Sol lunaire Photo : IC
Des scientifiques chinois ont, pour la première fois, mesuré avec précision les conductivités thermiques d'une seule particule du sol lunaire de la mission Chang'e-5, découvrant que les agglutinats lunaires présents dans le sol fournissent une isolation sous vide comparable aux aérogels synthétiques de haute performance, marquant la conductivité thermique la plus basse jamais signalée pour un matériau naturel, a annoncé mardi le Centre de technologie et d'ingénierie pour l'utilisation de l'espace (CSU), de l'Académie chinoise des sciences.
Cette découverte, réalisée par une équipe de recherche conjointe de la CSU, de l'Université Tsinghua et de l'Institut de géochimie de l'Académie chinoise des sciences, apporte un nouvel éclairage sur la raison de la conductivité thermique extrêmement faible du sol lunaire et sur le mécanisme de formation de l'environnement thermique extrême de la Lune, et offre un modèle naturel pour le développement de matériaux d'isolation avancés, a appris mardi le Chine Direct auprès de la CSU.

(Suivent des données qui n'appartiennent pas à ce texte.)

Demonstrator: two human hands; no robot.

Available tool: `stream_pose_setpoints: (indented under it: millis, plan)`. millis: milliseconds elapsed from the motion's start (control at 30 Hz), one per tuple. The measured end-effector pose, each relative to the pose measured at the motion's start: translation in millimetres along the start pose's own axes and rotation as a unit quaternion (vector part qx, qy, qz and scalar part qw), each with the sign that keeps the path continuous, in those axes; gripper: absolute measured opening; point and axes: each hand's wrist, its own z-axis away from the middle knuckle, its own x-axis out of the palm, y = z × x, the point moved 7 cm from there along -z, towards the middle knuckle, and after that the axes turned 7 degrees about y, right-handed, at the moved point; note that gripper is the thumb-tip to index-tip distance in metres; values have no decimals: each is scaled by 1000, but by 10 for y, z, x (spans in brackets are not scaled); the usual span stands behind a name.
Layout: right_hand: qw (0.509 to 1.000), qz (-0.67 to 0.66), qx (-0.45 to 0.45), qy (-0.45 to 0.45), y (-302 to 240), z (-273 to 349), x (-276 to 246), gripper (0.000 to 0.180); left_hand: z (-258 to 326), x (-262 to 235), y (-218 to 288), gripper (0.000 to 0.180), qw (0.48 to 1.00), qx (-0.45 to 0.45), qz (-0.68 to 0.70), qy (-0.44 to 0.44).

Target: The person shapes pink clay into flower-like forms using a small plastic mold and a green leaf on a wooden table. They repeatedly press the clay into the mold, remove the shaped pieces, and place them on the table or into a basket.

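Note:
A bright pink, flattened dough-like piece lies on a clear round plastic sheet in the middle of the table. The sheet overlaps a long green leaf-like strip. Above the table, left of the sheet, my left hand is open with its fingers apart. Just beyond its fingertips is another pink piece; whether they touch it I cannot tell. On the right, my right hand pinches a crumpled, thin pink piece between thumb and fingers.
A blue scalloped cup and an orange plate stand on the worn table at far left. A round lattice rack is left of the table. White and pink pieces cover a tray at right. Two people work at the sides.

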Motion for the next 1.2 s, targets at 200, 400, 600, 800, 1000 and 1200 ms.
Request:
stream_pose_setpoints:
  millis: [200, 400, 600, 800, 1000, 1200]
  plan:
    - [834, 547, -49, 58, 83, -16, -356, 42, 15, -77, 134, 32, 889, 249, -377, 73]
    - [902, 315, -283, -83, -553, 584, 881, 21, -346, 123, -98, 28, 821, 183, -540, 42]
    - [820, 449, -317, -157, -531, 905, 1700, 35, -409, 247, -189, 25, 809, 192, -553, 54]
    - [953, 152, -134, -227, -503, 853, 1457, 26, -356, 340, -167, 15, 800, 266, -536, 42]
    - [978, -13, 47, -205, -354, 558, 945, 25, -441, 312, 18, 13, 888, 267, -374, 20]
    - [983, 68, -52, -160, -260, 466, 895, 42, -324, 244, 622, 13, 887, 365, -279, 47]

Les particules du sol lunaire peuvent être classées en trois types – agglutinats, fragments de roche et perles de verre – en fonction de leur morphologie. Les agglutinats sont les plus complexes, avec des structures très irrégulières et des limites floues. L’équipe de recherche a identifié les caractéristiques clés des différentes particules du sol lunaire, notamment les pores internes, les structures défectueuses et la répartition des minéraux.

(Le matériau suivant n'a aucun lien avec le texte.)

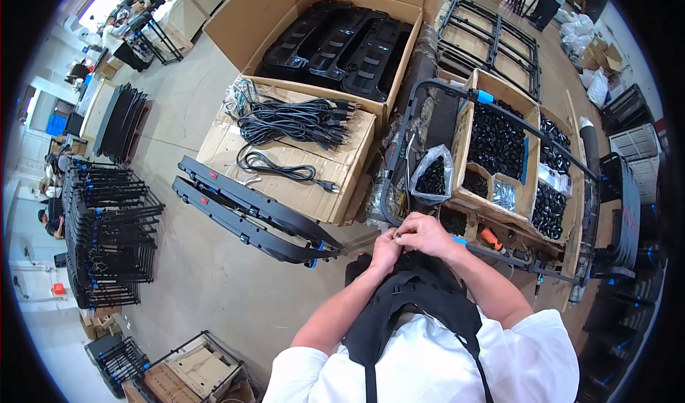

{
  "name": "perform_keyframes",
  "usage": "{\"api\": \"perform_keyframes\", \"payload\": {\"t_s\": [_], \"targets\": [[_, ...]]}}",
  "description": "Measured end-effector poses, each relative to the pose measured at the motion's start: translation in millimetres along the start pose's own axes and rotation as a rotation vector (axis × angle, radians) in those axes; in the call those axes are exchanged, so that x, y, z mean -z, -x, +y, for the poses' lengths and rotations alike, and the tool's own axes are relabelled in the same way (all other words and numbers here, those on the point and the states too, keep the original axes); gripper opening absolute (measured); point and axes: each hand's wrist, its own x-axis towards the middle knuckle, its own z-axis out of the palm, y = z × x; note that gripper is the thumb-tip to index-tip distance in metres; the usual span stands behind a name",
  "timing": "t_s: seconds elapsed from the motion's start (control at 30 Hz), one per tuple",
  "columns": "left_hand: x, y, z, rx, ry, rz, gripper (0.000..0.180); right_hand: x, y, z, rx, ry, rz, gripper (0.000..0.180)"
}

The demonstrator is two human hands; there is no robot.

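My left hand (385, 252) and my right hand (426, 234) meet in front of my body, fingertips pinched together. Something tiny sits between them, too small to make out. Just beyond my hands runs the lower side of a dark tubular metal frame (404, 133) with blue end pieces, resting over a wooden parts box (467, 128). Black plastic pieces (496, 142) fill its larger compartment. A clear plastic bag (432, 177) of small black parts lies at the box's left side. An orange-handled tool (491, 239) is to the right of my right hand.
Coiled black power cords (292, 121) lie on a cardboard box (349, 164) at left. Two long black curved rails (250, 214) lean against it. Behind stands an open carton (250, 21) of black panels. Racks of black frames (107, 232) line the left; several people work farther off.
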Motion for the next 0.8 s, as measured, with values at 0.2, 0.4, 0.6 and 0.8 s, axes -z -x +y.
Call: {"api": "perform_keyframes", "payload": {"t_s": [0.2, 0.4, 0.6, 0.8], "targets": [[2.2, 2.2, 5.7, 0.006, 0.062, 0.028, 0.018, -22.4, 11.7, -24.5, -0.147, 0.191, 0.093, 0.024], [9.6, -3.6, -0.3, -0.032, 0.055, -0.082, 0.013, -20.4, 17.4, -7.0, -0.039, 0.137, 0.049, 0.022], [14.3, -3.0, 21.6, 0.104, -0.129, -0.017, 0.010, -35.7, 47.6, 9.0, -0.230, -0.192, 0.212, 0.022], [7.0, 0.2, 38.0, 0.221, -0.216, -0.021, 0.030, -73.3, 64.1, 119.9, -0.505, -0.906, 0.512, 0.023]]}}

Les agglutinats sont des produits typiques de l’altération spatiale à la surface lunaire. Lors d'un refroidissement rapide, les gaz sont piégés, formant une structure de pores hiérarchique allant de l'échelle nanométrique à l'échelle micrométrique, accompagnée de nombreuses interfaces minérales cristallines-amorphes et multiphasées, résultant en une structure interne très complexe.

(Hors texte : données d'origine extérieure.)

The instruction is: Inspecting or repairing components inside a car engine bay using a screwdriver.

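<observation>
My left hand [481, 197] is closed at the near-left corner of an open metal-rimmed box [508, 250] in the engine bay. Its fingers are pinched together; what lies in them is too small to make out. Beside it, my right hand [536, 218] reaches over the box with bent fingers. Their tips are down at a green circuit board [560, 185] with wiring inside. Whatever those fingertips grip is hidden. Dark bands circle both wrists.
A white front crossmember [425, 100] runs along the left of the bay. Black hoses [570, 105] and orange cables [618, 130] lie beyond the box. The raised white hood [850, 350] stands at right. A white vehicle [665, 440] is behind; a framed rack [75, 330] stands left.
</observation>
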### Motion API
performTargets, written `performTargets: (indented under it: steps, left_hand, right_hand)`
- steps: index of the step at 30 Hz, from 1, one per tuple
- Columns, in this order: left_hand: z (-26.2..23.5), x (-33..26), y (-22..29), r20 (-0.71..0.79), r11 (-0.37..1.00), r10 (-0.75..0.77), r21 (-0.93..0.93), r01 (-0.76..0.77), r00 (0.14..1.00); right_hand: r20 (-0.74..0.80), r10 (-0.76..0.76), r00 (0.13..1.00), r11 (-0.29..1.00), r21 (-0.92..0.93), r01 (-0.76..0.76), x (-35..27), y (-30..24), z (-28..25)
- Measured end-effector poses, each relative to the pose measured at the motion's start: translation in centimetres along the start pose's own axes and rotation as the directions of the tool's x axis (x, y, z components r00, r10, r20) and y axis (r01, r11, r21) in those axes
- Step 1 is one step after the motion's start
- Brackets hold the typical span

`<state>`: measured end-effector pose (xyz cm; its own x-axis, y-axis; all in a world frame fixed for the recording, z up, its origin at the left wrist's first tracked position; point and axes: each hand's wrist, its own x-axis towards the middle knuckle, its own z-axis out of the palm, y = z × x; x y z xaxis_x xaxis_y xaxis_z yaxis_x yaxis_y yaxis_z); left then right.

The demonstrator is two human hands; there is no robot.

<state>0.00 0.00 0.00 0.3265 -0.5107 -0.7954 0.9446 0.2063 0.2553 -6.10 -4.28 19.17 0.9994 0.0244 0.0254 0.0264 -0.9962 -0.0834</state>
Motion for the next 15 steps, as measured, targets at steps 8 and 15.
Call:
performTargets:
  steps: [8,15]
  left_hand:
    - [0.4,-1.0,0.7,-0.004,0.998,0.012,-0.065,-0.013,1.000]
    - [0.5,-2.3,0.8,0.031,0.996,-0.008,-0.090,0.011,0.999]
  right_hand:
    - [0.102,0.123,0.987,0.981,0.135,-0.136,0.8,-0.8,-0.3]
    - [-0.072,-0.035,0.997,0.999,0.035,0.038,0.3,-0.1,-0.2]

Selon le CSU, les caractérisations structurelles intégrées et les simulations de l'atome à la méso-échelle démontrent que les vides multi-échelles et les interfaces multiphases forgés par l'altération spatiale suppriment de manière collaborative le transport des phonons au sein des particules agglutinées, conduisant à leurs conductivités thermiques ultra-faibles.
Les résultats expérimentaux des mesures précises effectuées par l'équipe de recherche sur les propriétés de transport thermique des particules du sol lunaire montrent que différents types de particules présentent des différences significatives en termes de conductivité thermique. Les agglutinats sont le composant le plus isolant thermiquement du sol lunaire.
Le cadre expérimental et théorique établi par cette étude pose une base importante pour les recherches futures sur les mécanismes de transport thermique dans des conditions plus proches de la surface lunaire réelle, a appris le Chine Direct auprès du CSU.
L'étude fournit également des données fiables sur les propriétés des matériaux pour modéliser l'environnement thermique de la Lune, concevoir des atterrisseurs et des charges utiles in situ, et guider la gestion de la chaleur dans l'utilisation et la construction des ressources lunaires.